Required work -
Your answer should be every line below that includes the word "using".

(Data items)
=====
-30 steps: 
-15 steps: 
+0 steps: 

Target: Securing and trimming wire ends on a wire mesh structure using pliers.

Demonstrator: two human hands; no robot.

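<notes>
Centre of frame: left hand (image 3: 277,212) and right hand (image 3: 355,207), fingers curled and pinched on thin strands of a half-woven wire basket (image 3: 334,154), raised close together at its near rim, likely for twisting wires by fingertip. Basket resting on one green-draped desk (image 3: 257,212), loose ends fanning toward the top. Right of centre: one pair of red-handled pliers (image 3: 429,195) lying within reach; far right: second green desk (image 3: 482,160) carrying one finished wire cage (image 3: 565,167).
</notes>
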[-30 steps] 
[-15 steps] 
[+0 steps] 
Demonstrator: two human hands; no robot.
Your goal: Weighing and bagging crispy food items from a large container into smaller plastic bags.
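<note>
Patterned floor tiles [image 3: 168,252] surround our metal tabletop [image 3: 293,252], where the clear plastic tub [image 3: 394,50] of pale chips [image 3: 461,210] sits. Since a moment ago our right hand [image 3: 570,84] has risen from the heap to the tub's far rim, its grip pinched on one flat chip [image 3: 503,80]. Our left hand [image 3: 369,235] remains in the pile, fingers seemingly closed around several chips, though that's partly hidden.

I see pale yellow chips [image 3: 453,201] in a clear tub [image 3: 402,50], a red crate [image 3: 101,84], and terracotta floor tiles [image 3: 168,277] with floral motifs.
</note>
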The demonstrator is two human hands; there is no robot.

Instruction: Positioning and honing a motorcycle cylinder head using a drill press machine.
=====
Exercise solution -
Target: Securing and trimming wire ends on a wire mesh structure using pliers.
Instruction: Positioning and honing a motorcycle cylinder head using a drill press machine.

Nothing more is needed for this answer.